Exercise requirements:
Select all lines in the records that include "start".

Supplied material:

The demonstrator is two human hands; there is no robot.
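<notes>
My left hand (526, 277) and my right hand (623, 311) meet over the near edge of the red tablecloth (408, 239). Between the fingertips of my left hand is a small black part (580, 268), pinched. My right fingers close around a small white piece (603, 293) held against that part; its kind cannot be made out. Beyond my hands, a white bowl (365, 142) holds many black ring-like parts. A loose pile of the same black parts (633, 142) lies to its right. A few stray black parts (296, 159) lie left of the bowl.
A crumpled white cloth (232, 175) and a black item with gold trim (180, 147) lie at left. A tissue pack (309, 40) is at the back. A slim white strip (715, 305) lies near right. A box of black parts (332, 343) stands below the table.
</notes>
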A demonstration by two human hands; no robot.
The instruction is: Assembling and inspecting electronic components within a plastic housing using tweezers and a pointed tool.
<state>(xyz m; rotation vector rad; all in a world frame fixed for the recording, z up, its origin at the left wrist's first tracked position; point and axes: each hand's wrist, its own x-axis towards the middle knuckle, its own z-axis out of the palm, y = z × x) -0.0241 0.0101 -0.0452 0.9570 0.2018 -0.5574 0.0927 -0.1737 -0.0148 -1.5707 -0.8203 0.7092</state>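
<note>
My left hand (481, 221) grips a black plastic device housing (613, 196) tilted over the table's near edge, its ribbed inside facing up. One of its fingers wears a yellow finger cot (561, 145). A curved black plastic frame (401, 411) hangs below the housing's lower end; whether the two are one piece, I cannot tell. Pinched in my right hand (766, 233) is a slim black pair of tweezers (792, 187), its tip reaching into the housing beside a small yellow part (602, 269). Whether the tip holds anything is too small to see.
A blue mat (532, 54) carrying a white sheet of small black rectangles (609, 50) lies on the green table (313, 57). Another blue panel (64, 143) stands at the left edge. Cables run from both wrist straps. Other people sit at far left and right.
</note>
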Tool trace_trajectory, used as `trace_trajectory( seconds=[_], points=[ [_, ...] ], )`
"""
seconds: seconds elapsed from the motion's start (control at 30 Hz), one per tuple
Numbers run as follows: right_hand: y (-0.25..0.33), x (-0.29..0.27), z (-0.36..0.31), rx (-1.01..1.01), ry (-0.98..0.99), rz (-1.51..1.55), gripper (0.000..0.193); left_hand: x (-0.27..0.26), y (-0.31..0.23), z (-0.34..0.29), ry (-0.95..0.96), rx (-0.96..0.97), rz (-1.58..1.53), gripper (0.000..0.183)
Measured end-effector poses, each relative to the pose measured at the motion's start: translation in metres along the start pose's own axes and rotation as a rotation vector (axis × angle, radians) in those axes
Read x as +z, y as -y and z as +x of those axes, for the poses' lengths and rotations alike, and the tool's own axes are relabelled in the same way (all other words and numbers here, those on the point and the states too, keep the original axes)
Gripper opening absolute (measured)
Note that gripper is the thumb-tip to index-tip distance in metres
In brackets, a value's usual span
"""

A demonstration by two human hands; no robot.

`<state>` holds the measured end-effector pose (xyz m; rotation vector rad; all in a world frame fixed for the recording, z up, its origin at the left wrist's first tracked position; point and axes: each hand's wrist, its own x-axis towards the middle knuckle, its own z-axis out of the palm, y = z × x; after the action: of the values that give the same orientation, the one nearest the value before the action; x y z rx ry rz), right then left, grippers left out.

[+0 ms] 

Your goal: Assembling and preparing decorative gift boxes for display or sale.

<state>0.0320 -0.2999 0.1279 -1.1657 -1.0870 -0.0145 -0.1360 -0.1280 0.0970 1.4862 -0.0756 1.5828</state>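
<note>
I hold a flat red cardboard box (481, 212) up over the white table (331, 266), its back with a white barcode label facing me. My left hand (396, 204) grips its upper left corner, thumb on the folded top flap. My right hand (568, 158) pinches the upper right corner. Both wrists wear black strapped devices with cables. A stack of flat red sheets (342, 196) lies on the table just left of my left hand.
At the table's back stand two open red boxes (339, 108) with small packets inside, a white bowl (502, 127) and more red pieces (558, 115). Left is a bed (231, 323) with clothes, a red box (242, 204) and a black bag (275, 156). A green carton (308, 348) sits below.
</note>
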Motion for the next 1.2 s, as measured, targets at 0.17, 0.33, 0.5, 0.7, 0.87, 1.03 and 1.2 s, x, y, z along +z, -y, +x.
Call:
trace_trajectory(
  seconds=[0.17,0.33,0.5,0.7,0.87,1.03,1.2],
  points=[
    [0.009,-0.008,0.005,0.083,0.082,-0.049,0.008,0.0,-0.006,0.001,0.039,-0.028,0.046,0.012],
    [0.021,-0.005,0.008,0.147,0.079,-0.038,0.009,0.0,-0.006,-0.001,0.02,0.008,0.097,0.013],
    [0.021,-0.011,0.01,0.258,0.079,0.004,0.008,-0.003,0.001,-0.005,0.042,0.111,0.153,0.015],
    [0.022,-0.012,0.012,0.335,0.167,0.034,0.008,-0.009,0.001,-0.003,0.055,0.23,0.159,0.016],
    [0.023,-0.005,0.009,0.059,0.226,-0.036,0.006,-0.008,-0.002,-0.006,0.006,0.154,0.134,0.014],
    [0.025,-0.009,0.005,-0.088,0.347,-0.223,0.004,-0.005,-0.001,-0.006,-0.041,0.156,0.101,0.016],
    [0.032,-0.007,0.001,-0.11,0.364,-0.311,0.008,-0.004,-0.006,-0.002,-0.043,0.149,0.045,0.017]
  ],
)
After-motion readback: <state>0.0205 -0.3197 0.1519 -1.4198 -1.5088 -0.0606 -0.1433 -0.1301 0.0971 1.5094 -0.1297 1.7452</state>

Task answer:
seconds: seconds elapsed from the motion's start (control at 30 Hz), one per tuple
Measured end-effector poses, each relative to the pose measured at the motion's start: translation in metres along the start pose's own axes and rotation as a rotation vector (axis × angle, radians) in those axes

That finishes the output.